Task to complete:
Every line of the entries below that carries the string "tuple" should be copied.

Data records:
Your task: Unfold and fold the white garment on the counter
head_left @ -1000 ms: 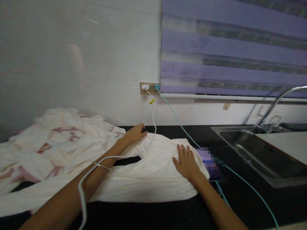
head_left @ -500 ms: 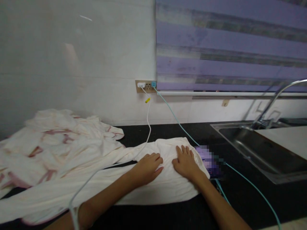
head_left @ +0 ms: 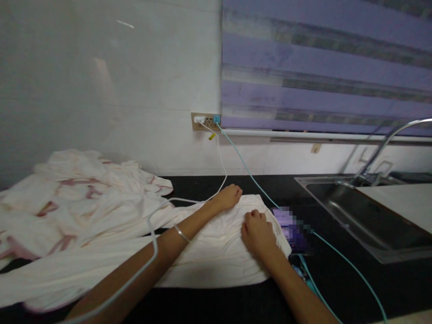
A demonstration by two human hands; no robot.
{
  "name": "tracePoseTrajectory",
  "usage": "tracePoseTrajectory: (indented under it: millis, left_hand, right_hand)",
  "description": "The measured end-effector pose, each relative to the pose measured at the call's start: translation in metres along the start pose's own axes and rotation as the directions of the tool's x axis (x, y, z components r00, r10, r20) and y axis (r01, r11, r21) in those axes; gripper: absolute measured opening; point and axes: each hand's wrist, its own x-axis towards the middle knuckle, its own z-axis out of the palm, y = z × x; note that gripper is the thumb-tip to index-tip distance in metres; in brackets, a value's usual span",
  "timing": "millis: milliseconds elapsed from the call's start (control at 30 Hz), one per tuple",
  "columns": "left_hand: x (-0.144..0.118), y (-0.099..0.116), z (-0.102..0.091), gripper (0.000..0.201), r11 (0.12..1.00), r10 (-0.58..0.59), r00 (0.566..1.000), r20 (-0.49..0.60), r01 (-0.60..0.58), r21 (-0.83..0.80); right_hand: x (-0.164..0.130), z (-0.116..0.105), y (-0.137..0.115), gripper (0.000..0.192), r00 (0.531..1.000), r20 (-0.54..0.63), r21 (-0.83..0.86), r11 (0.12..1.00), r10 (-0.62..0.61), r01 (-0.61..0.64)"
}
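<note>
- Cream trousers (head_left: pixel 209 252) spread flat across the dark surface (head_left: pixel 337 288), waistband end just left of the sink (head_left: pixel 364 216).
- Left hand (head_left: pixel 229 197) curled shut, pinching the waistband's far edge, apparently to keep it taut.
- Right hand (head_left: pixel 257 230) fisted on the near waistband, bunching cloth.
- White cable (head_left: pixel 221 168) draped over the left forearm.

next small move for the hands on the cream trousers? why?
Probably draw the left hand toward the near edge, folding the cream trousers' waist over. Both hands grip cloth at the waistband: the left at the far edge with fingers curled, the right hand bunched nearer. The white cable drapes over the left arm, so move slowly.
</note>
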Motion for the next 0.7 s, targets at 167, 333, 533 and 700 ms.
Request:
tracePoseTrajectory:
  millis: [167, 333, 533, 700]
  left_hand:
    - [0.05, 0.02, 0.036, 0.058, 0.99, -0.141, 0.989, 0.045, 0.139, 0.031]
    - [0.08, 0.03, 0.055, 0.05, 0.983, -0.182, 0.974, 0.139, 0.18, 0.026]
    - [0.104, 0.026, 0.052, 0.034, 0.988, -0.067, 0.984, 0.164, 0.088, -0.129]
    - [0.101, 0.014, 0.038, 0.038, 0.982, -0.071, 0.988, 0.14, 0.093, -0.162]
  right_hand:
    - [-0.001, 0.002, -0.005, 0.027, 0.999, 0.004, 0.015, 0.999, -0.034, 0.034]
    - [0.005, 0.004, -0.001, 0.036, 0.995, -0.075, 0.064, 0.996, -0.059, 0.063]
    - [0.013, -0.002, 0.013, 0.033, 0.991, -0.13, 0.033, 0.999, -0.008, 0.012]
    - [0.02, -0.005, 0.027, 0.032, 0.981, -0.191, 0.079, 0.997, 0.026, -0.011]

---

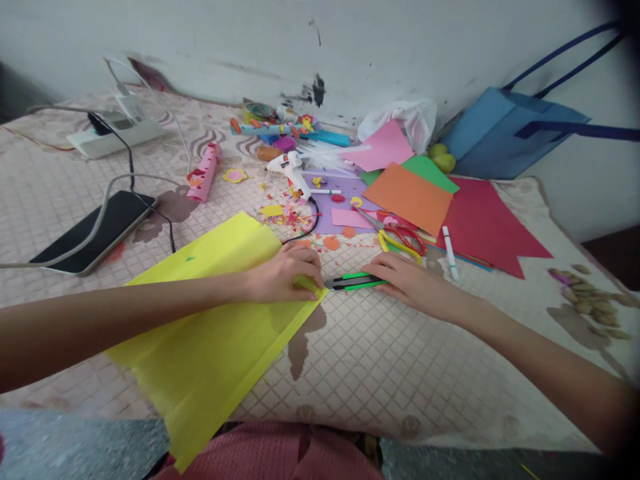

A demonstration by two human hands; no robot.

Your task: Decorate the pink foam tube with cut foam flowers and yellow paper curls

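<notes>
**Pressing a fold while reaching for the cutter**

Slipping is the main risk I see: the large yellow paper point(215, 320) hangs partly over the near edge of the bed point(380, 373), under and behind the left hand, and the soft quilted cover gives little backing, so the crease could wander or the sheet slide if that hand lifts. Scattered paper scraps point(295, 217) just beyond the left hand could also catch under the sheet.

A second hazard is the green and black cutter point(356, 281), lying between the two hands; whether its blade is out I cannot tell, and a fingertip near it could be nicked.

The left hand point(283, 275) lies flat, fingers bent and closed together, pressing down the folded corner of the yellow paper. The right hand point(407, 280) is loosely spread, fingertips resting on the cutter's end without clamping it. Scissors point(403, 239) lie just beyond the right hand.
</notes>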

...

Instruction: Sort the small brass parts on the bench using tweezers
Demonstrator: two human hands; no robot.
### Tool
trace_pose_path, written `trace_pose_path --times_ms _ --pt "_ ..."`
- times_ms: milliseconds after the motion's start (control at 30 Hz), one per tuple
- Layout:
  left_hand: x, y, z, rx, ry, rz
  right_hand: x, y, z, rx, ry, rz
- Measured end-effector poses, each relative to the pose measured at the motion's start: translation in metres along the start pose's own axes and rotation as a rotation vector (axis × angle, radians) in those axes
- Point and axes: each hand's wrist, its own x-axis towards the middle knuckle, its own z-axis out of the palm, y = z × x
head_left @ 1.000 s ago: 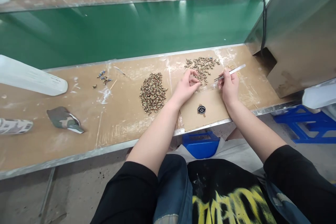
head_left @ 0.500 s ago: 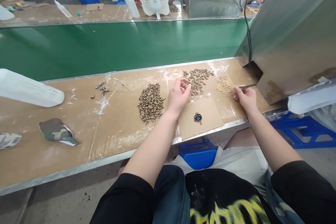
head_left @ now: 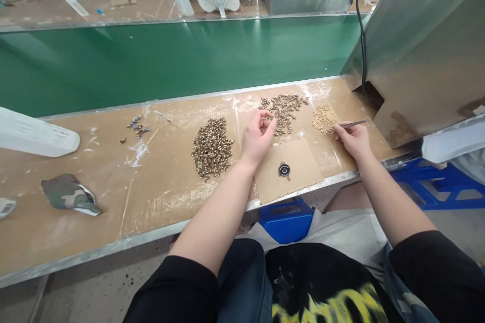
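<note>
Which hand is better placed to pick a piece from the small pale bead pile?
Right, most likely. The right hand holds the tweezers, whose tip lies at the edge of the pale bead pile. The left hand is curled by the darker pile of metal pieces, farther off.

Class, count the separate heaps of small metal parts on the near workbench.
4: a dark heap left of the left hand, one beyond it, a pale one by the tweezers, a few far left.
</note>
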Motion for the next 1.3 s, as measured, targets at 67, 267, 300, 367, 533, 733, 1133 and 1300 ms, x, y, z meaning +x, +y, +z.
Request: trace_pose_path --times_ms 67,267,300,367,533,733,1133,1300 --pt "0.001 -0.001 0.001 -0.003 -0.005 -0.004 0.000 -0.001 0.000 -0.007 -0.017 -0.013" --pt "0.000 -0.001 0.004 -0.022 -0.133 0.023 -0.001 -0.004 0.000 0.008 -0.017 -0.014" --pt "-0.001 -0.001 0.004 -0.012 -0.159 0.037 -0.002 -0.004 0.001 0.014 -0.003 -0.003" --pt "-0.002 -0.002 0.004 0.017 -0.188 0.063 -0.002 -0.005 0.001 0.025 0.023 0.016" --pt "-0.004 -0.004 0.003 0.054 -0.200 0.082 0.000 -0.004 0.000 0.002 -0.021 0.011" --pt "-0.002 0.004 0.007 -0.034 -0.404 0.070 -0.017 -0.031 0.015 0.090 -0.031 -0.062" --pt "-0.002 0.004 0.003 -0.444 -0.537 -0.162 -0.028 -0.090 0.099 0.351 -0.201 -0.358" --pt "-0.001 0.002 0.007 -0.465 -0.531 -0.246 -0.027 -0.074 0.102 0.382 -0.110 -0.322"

Output of the exercise:
  "timing": "millis: milliseconds elapsed from the call's start (control at 30 Hz), one per tuple",
- times_ms: milliseconds after the motion's start (control at 30 Hz), one per tuple

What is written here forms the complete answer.